He moved and she saw his silhouette against the window as he looked out. Big guy. Well, she knew that. She tried to move and felt the effects of him everywhere. Really big guy.
“After we deal with the kid, let’s sleep on the porch.”
“We’ll have to wake up early,” Agnes said. “I always do,” Shane said.
“Okay.” Agnes got out of bed and picked up her pillow. “You know, I wouldn’t have killed Taylor.”
Probably.
“Hell, Agnes, you almost killed me.” Shane picked up his pillow.
“Humor. Har.” Agnes gathered up the comforter and opened the door, turning back to get her clothes. “I—”

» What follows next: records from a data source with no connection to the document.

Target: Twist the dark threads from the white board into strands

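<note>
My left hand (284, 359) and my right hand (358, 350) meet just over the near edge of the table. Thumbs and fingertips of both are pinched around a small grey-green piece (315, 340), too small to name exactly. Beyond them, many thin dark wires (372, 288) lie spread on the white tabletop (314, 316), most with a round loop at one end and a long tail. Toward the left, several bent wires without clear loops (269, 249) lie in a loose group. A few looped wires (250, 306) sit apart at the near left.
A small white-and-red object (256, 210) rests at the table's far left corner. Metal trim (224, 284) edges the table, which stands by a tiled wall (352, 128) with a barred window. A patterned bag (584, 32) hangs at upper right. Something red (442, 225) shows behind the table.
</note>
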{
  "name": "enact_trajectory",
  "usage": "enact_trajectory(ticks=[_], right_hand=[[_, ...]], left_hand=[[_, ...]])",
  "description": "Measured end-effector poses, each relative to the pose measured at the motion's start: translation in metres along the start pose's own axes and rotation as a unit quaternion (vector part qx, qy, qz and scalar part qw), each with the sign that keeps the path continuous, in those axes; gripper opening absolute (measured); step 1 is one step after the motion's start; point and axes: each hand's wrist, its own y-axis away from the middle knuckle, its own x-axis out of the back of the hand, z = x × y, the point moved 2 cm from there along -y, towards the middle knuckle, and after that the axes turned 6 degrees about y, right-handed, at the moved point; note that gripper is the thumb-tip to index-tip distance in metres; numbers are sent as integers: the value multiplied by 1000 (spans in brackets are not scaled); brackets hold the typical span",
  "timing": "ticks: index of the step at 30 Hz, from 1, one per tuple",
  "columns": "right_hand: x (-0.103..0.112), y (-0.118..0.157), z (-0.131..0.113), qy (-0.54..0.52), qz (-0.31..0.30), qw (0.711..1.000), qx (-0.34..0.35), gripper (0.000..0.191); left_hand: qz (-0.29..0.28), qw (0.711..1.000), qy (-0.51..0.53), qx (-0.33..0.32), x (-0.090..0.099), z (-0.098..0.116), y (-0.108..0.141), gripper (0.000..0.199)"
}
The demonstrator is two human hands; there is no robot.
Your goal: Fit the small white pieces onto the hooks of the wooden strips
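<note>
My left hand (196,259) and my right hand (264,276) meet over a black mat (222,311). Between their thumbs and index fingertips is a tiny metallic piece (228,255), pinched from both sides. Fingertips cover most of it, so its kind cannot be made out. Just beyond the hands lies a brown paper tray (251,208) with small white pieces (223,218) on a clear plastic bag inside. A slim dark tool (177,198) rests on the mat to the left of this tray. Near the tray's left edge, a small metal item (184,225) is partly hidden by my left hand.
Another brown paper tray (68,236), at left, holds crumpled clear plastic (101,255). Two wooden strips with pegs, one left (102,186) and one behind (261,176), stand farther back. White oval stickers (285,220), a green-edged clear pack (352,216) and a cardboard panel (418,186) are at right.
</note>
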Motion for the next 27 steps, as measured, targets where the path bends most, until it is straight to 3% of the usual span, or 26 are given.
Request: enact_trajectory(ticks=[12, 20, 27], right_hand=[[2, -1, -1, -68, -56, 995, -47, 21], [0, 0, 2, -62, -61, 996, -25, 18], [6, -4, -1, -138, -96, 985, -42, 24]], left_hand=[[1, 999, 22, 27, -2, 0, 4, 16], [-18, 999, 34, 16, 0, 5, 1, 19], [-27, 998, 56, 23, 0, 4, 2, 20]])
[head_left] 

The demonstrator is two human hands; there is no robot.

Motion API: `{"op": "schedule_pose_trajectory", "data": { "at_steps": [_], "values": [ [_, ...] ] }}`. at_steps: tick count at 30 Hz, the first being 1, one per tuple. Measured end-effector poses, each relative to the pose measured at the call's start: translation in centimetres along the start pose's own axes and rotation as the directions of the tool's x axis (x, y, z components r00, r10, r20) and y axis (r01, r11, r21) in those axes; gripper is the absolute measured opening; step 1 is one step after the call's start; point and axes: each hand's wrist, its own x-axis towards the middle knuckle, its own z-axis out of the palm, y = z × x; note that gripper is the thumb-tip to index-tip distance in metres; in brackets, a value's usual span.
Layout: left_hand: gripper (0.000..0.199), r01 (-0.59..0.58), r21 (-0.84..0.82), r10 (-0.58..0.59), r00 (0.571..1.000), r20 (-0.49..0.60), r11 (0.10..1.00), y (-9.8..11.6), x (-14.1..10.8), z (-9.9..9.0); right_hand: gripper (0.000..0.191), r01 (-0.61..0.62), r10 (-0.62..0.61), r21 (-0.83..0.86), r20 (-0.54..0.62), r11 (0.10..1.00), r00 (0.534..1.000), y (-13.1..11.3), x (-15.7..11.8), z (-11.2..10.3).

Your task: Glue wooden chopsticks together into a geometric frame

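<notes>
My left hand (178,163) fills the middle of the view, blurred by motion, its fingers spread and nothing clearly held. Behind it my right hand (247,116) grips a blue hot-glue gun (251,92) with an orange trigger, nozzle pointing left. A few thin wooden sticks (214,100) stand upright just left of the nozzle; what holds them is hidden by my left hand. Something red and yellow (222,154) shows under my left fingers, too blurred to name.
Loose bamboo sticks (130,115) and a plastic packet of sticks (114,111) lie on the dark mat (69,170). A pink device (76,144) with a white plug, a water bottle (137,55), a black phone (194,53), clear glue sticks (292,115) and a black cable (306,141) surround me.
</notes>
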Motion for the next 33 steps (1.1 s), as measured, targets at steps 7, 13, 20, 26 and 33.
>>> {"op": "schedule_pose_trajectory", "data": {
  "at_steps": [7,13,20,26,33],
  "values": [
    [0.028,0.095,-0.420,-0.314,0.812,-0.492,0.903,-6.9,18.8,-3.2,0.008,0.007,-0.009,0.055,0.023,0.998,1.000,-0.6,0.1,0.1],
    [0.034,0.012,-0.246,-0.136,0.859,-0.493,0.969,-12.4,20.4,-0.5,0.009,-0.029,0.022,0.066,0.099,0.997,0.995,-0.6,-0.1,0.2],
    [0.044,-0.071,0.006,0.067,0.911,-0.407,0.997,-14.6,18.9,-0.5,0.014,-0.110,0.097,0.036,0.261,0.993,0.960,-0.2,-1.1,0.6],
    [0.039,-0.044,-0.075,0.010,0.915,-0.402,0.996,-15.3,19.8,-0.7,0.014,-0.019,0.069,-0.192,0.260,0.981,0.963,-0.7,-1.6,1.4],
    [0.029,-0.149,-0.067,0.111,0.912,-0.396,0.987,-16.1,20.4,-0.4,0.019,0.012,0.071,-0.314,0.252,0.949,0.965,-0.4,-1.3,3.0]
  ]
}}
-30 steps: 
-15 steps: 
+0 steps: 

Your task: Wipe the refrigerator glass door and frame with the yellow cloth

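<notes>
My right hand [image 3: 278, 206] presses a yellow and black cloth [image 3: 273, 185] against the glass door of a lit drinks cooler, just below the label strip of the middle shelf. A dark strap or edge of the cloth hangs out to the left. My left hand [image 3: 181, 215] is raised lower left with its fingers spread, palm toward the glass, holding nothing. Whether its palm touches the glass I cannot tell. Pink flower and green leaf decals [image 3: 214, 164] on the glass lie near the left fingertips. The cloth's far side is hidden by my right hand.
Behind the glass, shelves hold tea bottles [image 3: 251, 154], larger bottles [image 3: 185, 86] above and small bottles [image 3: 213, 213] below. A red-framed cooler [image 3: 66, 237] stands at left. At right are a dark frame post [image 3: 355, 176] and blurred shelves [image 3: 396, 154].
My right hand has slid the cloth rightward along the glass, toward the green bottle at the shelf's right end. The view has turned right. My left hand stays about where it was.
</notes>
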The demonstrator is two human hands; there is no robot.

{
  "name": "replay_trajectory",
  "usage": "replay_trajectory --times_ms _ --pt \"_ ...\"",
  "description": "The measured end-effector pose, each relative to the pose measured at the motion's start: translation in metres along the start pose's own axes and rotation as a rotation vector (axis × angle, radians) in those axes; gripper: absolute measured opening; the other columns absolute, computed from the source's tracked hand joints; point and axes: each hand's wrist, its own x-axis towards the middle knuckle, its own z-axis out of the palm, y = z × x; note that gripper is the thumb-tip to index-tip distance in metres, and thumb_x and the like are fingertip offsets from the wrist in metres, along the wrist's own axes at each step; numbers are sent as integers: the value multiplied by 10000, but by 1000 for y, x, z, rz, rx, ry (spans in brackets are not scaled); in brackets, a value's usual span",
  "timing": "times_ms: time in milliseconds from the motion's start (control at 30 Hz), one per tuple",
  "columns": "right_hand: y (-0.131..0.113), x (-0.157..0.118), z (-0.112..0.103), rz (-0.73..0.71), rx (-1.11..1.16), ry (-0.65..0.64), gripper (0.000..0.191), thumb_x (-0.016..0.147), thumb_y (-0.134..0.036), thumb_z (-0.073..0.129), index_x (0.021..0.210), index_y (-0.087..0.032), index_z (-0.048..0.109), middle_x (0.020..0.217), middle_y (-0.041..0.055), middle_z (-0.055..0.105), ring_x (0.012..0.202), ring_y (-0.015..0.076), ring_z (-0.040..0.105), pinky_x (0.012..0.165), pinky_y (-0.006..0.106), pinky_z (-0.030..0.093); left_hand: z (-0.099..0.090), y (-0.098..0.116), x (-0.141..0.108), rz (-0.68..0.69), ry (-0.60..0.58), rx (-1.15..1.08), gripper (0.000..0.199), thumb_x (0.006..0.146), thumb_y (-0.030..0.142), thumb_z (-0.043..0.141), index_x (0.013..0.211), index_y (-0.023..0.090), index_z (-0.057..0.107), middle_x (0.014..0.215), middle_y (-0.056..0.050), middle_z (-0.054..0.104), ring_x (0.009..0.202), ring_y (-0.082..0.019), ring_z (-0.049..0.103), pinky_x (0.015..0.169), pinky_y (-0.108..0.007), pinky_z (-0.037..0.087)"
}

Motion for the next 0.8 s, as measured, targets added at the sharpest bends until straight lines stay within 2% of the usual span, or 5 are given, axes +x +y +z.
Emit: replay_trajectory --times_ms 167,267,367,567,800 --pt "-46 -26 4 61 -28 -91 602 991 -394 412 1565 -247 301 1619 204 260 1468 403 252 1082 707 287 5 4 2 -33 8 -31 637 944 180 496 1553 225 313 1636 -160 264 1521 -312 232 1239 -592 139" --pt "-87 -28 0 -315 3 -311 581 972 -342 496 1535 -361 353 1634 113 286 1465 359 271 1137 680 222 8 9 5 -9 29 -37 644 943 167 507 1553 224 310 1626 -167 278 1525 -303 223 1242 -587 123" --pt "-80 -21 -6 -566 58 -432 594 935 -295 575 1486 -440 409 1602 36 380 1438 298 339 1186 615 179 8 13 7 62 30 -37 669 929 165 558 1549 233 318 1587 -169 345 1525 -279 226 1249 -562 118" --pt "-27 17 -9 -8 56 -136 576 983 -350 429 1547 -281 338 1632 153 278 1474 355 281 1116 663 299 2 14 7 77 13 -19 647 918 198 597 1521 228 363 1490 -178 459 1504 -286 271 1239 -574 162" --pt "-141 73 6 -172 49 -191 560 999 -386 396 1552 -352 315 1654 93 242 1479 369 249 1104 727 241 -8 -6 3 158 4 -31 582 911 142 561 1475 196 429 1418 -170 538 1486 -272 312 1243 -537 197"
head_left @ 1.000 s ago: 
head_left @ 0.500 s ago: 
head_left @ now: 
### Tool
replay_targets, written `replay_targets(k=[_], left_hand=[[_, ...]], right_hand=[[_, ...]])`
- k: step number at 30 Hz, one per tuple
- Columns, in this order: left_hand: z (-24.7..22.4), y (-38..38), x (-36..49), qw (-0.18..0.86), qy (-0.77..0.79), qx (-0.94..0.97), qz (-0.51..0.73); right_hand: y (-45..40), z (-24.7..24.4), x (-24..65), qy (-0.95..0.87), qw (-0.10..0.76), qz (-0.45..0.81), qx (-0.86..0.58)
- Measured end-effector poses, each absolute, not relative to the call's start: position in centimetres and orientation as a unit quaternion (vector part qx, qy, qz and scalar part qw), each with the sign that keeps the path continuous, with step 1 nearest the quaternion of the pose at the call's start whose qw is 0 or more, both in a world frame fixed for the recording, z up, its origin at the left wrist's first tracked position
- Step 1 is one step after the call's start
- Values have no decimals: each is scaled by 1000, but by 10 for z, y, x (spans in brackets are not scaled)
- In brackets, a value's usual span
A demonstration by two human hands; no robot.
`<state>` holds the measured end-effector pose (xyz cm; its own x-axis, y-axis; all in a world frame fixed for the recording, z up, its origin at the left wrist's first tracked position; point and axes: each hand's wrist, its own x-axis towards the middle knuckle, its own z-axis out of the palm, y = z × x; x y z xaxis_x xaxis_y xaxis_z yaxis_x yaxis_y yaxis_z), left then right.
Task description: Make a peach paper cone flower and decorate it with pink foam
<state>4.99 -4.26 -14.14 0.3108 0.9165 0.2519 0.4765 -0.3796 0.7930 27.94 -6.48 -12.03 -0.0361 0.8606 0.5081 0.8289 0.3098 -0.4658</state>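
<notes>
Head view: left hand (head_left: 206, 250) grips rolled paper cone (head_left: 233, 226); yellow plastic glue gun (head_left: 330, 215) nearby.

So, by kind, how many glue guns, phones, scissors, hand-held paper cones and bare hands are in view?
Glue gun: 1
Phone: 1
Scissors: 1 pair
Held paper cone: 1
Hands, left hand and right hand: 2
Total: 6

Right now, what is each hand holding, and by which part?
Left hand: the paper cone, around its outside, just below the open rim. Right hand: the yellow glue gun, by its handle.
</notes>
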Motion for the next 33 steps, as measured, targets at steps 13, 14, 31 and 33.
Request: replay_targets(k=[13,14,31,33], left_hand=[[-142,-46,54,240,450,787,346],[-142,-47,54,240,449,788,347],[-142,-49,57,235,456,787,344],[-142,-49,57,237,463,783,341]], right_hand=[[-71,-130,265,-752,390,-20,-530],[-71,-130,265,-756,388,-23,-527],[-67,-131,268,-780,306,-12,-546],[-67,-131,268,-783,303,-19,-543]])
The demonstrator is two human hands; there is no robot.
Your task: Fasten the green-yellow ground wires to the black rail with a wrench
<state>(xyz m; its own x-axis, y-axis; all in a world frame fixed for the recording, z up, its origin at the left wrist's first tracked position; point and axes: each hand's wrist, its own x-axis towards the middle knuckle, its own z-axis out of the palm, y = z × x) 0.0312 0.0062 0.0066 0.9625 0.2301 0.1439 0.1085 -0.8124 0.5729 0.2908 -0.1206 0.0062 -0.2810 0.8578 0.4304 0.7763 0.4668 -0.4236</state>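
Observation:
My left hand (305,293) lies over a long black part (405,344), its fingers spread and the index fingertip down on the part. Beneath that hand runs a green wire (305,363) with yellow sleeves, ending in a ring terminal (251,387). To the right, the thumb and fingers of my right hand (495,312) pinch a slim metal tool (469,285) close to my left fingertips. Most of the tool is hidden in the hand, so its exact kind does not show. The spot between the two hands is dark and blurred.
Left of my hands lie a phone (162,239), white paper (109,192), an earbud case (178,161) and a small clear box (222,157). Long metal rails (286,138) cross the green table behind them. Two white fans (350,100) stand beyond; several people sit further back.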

Shane pointed a gun and fired straight at her twice, the muzzle flash lighting the room, bullets cracking past her ear, then a thud—
Shane went by her, his face expressionless, his hand on her shoulder, pushing her down. “Stay there,” he said, and she turned on her knees and saw a guy lying in the moonlight in the kitchen, his arms splayed out at his sides, a gun in one open hand, and Shane, firing twice more into the man’s chest as he went past on his way out the back door.
Agnes nodded, even though he was gone.
As near as she could tell, the guy with the bullets in him was big. Older. Not skinny like the kid who’d died in the basement last night. This one outweighed her. He’d have shot her even if she’d thrown raspberry sauce at him.
Not that it was a problem now. He was dead.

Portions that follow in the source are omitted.